В доме у Степаниды опять что-то происходило. Там стоял невероятный гвалт: бабы суетились около стола под вишней, дед Макар путался у них под ногами, а весёлая Тонька кричала:

- Мам, да где вы там? Несите скорее вареники, я уже и сметану достала!

Вареники в доме? Да ещё со сметаной? Значит, какой-то праздник. И только Зойка хотела позвать деда Макара, как на крыльце появилась Степанида и оповестила собравшихся к забору соседок:

- Та радость же у нас! Ночью Тонькин мужик вернулся! Подчистую списали! Всё! Отвоевался!

И тут вышел он сам. Лицо нервное, жёлтое. Он глухо поздоровался и стал спускаться со ступенек, опираясь на костыли. Совсем не таким уходил лейтенант на фронт. Куда девались его молодцеватость, стать. Он горбился и не смотрел на людей, как будто ему было необыкновенно стыдно, что в бою ему сильно повредило ногу, и он теперь не может воевать. Вернулся муж-калека, а счастливая Тонька радостно прижимала руки к груди: теперь он наверняка не погибнет на фронте, он туда больше не попадёт.

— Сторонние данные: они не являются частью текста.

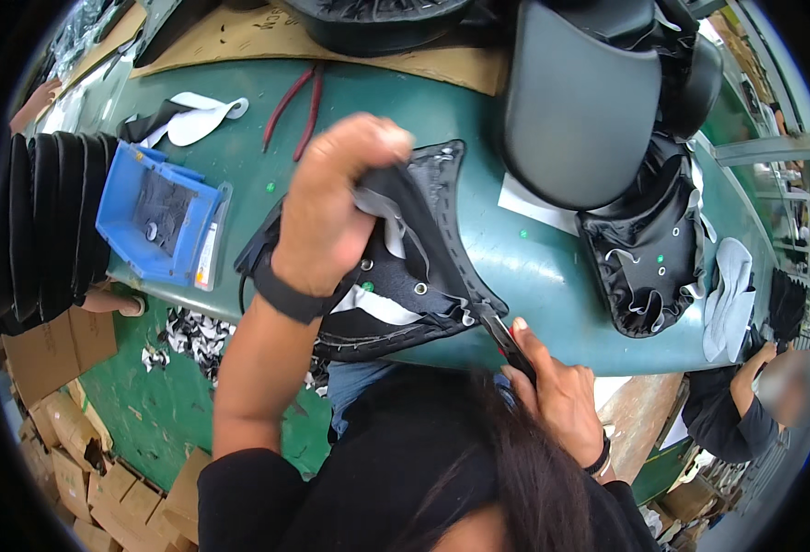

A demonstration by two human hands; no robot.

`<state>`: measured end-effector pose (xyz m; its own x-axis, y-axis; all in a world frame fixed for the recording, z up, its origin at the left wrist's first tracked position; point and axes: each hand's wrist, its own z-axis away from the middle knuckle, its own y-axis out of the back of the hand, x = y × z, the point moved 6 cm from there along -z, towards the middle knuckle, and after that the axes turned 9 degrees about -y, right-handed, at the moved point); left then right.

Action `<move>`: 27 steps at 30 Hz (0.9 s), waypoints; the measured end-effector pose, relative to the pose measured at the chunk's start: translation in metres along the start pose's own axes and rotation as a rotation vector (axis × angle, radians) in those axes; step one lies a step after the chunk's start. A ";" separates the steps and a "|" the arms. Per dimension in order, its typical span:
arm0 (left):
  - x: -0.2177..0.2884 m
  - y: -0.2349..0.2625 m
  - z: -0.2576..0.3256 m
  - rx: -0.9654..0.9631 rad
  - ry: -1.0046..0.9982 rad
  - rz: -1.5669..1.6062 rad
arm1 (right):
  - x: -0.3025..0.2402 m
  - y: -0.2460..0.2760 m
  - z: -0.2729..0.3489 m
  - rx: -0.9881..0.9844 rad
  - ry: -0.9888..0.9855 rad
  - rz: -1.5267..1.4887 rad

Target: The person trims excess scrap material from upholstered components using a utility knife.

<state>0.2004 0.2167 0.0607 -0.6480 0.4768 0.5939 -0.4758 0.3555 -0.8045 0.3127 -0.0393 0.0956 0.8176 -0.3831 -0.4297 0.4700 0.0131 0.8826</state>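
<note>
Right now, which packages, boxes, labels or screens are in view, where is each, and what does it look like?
Blue plastic bin: on the green table, left of the left hand; open, rectangular, a label strip on its front.
Cardboard boxes: on the floor at lower left; brown, stacked.
White paper sheet: on the table, under the grey seat; its surface is unreadable.
Screens: none.

The black seat cover (405,258) looks like matt leatherette with metal eyelets; the green worktop (534,267) is smooth and glossy; far left, the blue bin (161,225) is plastic.
</note>
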 end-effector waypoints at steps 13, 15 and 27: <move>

Дед Макар взял в дорогу свою неизменную "шубейку" - старую овчину и маленький горшочек с варениками. Зойка успела прихватить только помидоров и огурцов с грядки да кусок хлеба. Бабушка сунула ещё в солому бутылку с компотом. Ехать-то весь день в одну сторону и столько же обратно.

Телега тряско катилась по ухабистой дороге, ударяясь о каждую кочку, ныряя в каждую рытвину. Деду Макару иногда удавалось уговорить Тайку пробежаться рысью, но лошадь быстро уставала и переходила на тяжёлый шаг.